__Required action__. Pick out the lines below with "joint" and list them.

__Dataset excerpt__.
*** Begin section ***
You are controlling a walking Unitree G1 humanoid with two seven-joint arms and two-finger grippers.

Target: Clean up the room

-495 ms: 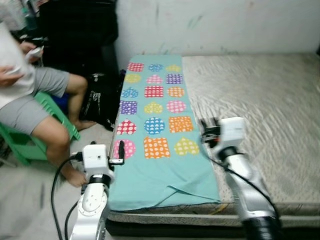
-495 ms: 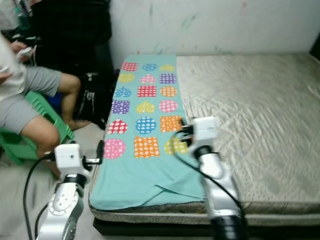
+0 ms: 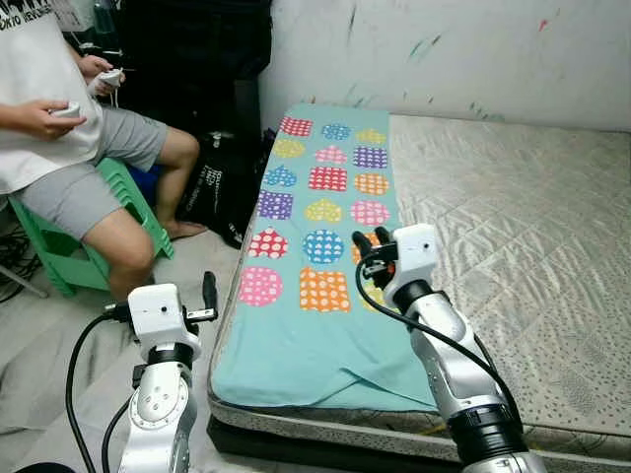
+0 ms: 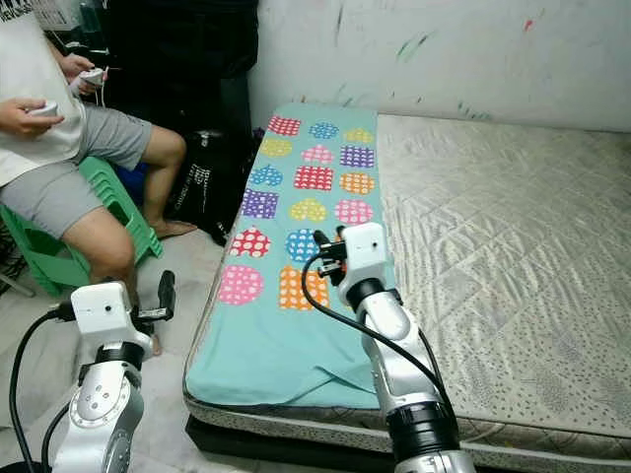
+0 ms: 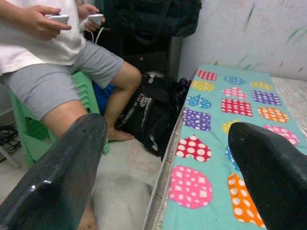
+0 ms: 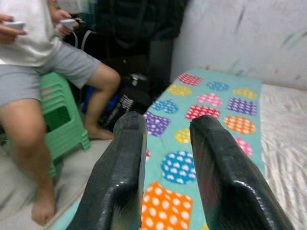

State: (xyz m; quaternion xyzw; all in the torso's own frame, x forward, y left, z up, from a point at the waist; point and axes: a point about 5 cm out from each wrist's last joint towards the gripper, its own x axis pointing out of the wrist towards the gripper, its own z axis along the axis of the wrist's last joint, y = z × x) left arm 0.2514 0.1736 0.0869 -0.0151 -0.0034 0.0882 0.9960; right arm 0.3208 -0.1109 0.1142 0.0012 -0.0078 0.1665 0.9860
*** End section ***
__Response to this exercise__.
You are controlling a walking Unitree G1 humanoid with two seven-joint arms and two-finger grippers.
State: (xyz m; quaternion xyzw; all in the torso's own frame, x forward, y left, z up, from a point at the waist; point and axes: a point about 5 cm out from each wrist's last joint towards the gripper, its own x axis pointing out of the wrist towards the gripper, its own z axis along the axis of the wrist's last joint, y = z × x) left arm 0.2514 0.1736 0.0869 -0.0151 -0.0034 0.0882 0.9960; right arm 0.3208 -0.1109 0.1142 0.0012 -0.0078 0.1665 0.9860

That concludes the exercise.